DUBAI // The two men who took part in a hunger strike at Dubai Central Prison have begun eating again after prosecutors agreed to review their cases.
The Belgian Olivier Loeb and the Irishman Christopher Renehan, both jailed for bad cheques, began their strike on April 16.
They were reportedly joined by 40 other inmates convicted of similar charges, all calling for a reform of cheque-fraud laws.
Mr Loeb's wife, who asked not to have her first name used, said public prosecutors met the men to negotiate an end to the strike at the prison, and at the Dubai Public Prosecutor's office.
"On Monday he was taken to see the Chief Prosecutor Hamad Al Khalafi and I was called in as well," Mrs Loeb said.
Mr Al Khalafi reportedly told them his office had been studying the matter and there was no need to continue with the strike.
"They asked us not to place any more pressure on them and gave us assurances they will review the matter in detail and study his claims," Mrs Loeb said.
Christopher Renehan's father Michael said prosecutors had visited his son and told him they would review his claims.
"He is back to eating now," Mr Renehan said.
"He asked them how can he repay his debts while he is in jail and asked them to review his case to allow him to be able to repay them.
"He does not mind serving his sentence but the issue is the repayment ordered. He cannot do it from jail."
Mr Renehan said his son was content with the assurances offered. He said he might travel from Ireland to visit him next week.
"I spoke to him yesterday and he sounded happy and better," the father said.
Mrs Loeb said her husband had agreed to cease the hunger strike as a sign of good faith and to "give them the benefit of the doubt".
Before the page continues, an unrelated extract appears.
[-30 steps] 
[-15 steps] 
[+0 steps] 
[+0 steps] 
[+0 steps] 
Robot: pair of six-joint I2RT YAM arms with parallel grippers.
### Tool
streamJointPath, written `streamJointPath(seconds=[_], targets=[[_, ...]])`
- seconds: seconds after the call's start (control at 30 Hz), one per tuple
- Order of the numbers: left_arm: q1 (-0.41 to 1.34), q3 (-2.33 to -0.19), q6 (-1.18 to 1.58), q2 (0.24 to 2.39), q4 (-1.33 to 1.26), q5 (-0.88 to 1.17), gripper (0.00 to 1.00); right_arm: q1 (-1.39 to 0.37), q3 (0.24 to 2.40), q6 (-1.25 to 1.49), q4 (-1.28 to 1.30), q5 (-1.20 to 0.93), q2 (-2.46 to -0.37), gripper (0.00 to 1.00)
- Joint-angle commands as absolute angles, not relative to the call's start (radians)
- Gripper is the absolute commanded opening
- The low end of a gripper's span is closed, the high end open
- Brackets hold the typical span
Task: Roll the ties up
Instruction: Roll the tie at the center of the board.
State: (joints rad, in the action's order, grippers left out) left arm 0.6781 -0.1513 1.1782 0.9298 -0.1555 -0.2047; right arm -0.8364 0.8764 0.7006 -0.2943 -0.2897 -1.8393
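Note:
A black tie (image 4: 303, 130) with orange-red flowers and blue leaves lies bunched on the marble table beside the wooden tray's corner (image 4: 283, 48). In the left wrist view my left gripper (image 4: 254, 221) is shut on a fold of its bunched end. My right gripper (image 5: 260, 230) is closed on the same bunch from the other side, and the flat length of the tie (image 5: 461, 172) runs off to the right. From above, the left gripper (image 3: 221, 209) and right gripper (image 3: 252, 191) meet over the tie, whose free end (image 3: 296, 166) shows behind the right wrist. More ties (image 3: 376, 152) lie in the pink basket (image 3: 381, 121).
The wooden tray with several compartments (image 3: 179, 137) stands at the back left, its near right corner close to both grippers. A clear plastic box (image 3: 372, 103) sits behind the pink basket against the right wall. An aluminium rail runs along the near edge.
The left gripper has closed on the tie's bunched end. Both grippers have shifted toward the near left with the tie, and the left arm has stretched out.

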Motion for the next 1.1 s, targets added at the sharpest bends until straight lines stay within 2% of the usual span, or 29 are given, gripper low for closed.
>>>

Mr Loeb was taken to hospital for a second time last Friday after having been on hunger strike for nearly four weeks.
"Over the last week he stopped fluids and I received a call from the wives of other inmates who told me he was rushed to Rashid Hospital," she said.
"The doctor there told me that if he does not eat and receive an immediate glucose IV he would die within two days, so I had to convince him."
Mrs Loeb said her husband was returned to the Central Jail after his condition stabilised.
"When I saw him at the prosecutor's office he looked like a skeleton," she said.
"He is a big guy who is 1.8 metres tall and weighs 126kg, but on Monday he looked like he weighed 70kg."